TO DO: Take the listing below and output it again exactly.

=== THE DATA ===

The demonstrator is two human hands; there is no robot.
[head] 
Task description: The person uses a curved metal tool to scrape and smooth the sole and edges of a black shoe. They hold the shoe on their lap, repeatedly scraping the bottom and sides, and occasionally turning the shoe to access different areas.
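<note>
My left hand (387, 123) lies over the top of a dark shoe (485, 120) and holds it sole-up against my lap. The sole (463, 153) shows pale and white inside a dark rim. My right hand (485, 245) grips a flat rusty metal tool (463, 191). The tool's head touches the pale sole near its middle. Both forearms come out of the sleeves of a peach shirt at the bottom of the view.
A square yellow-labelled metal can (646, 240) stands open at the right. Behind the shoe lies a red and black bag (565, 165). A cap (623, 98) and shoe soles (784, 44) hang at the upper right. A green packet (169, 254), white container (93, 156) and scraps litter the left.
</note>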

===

PROBLEM SOLUTION:
The demonstrator is two human hands; there is no robot.
[head] 
Task description: The person uses a curved metal tool to scrape and smooth the sole and edges of a black shoe. They hold the shoe on their lap, repeatedly scraping the bottom and sides, and occasionally turning the shoe to access different areas.
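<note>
My left hand (387, 123) lies over the top of a dark shoe (485, 120) and holds it sole-up against my lap. The sole (463, 153) shows pale and white inside a dark rim. My right hand (485, 245) grips a flat rusty metal tool (463, 191). The tool's head touches the pale sole near its middle. Both forearms come out of the sleeves of a peach shirt at the bottom of the view.
A square yellow-labelled metal can (646, 240) stands open at the right. Behind the shoe lies a red and black bag (565, 165). A cap (623, 98) and shoe soles (784, 44) hang at the upper right. A green packet (169, 254), white container (93, 156) and scraps litter the left.
</note>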

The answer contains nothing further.